▶ _Aim of the exercise_: Please write out, exactly, every line of the listing from its first line through the one that includes "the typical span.".

▶ _Data block_:
======
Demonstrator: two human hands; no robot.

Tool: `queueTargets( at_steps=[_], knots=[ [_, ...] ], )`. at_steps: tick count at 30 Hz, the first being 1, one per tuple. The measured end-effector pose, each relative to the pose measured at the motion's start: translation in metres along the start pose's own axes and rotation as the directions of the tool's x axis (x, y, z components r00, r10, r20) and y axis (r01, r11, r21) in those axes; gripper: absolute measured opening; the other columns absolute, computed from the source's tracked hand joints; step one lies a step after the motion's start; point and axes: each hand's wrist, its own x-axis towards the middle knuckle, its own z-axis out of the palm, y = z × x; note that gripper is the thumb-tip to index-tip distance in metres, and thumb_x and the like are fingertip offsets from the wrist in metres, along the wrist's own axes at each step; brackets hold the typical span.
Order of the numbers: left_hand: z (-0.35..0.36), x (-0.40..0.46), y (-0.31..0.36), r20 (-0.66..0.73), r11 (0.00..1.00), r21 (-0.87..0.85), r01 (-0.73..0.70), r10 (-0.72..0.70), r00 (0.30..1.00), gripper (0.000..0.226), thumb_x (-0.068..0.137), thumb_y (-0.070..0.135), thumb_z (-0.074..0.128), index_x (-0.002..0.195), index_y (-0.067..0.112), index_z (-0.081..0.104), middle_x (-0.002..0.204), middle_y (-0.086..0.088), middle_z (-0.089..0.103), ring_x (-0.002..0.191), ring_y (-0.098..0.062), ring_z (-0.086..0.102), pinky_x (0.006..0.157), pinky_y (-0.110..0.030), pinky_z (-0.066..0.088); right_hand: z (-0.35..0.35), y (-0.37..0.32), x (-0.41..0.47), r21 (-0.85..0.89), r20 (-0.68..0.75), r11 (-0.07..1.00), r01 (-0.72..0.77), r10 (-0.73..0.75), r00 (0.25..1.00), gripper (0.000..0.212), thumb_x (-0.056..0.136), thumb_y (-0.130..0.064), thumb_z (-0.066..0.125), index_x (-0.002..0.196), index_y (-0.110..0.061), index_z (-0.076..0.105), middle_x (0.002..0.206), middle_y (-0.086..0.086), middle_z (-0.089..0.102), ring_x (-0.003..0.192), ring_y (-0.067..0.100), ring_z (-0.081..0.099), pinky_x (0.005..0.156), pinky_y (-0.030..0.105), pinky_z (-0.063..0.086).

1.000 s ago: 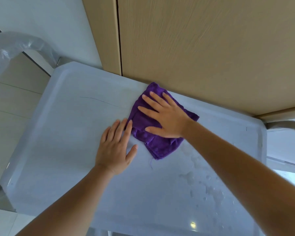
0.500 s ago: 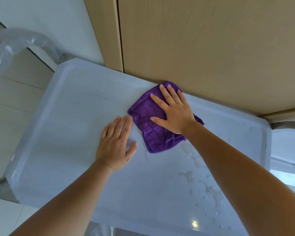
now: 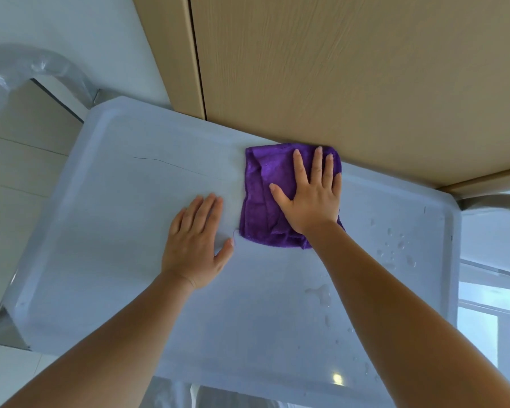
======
▶ _Your response_:
Demonstrator: two human hands; no robot.

Tool: `queueTargets( at_steps=[_], knots=[ [_, ...] ], )`. at_steps: tick count at 30 Hz, the first being 1, one per tuple. The measured end-effector pose, each relative to the pose measured at the motion's start: translation in metres along the start pose's own axes and rotation as the directions of the tool's x axis (x, y, z components r00, r10, r20) and y axis (r01, r11, r21) in those axes; gripper: absolute measured opening; the other columns absolute, computed from the source's tracked hand joints; step one lies a step after the motion's start; point and axes: each hand's wrist, its own x-axis towards the middle knuckle, its own z-axis out of the palm, y = z × x; note that gripper is the thumb-tip to index-tip distance in metres, and thumb_x and the like are fingertip offsets from the wrist in metres, along the wrist's own axes at each step; brackets hold the typical span.

Nothing else is part of this answer.